Task item -> From the listing that follows, reproduce only the lines from the one holding "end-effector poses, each" through the one holding "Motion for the", both included, with no pictures.

Collected data ->
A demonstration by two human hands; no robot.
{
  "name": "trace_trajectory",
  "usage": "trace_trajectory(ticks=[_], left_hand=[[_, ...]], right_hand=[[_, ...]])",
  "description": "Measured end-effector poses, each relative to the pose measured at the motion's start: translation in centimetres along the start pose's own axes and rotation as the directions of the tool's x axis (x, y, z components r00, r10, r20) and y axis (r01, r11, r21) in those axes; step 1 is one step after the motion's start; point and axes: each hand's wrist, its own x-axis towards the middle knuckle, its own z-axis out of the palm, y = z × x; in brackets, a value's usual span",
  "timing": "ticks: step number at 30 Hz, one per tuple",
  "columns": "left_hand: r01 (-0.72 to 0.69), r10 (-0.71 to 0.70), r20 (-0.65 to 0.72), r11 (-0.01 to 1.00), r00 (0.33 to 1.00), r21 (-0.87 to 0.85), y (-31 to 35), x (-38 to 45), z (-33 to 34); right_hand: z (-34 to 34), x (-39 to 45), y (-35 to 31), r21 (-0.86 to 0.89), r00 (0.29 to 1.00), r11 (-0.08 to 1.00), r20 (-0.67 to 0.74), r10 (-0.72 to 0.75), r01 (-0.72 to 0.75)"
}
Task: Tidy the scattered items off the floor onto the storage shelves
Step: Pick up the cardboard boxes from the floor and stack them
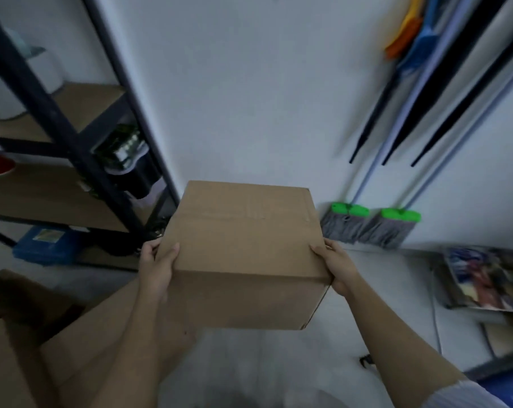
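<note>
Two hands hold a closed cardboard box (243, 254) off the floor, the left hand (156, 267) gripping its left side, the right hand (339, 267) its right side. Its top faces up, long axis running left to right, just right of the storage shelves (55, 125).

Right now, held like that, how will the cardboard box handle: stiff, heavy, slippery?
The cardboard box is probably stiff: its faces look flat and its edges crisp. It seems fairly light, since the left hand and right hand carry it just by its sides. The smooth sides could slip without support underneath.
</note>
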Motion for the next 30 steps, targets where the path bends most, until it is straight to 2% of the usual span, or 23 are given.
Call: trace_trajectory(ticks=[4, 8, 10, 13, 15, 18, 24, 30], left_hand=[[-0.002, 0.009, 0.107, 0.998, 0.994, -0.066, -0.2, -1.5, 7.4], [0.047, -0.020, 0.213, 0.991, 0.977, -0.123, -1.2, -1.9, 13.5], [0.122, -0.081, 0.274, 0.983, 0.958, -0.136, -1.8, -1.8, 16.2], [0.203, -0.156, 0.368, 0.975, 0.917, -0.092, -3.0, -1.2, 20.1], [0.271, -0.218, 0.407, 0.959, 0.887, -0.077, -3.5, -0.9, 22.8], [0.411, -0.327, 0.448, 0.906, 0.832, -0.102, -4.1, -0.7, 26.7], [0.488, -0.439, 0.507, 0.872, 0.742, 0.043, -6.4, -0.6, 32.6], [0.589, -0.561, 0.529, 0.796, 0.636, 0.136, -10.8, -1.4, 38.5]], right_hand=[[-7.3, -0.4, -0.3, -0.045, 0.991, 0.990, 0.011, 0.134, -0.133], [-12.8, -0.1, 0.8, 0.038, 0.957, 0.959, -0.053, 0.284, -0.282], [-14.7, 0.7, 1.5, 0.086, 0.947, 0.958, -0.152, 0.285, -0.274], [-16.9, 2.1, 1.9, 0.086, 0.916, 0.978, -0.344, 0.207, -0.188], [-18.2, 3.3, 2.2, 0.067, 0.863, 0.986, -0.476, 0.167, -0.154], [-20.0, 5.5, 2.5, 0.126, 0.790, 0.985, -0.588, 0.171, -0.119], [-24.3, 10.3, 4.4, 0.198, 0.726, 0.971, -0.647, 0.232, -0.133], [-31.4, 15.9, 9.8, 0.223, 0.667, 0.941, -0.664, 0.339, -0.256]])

Result ->
  "description": "Measured end-effector poses, each relative to the pose measured at the motion's start: translation in centimetres along the start pose's own axes and rotation as the directions of the tool's x axis (x, y, z components r00, r10, r20) and y axis (r01, r11, r21) in those axes; step 1 is one step after the motion's start; point and axes: each hand's wrist, its own x-axis towards the middle knuckle, its own z-axis out of the palm, y = z × x; in brackets, a value's usual span",
  "timing": "ticks: step number at 30 Hz, one per tuple",
  "columns": "left_hand: r01 (-0.72 to 0.69), r10 (-0.71 to 0.70), r20 (-0.65 to 0.72), r11 (-0.01 to 1.00), r00 (0.33 to 1.00), r21 (-0.87 to 0.85), y (-31 to 35), x (-38 to 45), z (-33 to 34); right_hand: z (-34 to 34), x (-39 to 45), y (-35 to 31), r21 (-0.86 to 0.89), r00 (0.29 to 1.00), r11 (-0.08 to 1.00), r20 (-0.67 to 0.74), r10 (-0.72 to 0.75), r01 (-0.72 to 0.75)"
}
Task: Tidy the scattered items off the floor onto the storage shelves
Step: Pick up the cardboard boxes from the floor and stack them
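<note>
Two hands hold a closed cardboard box (243, 254) off the floor, the left hand (156, 267) gripping its left side, the right hand (339, 267) its right side. Its top faces up, long axis running left to right, just right of the storage shelves (55, 125).

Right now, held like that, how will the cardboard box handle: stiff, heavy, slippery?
The cardboard box is probably stiff: its faces look flat and its edges crisp. It seems fairly light, since the left hand and right hand carry it just by its sides. The smooth sides could slip without support underneath.
</note>
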Motion for the next 30 steps, targets where the path bends most, until it is straight to 2% of the usual span, or 23 are given.

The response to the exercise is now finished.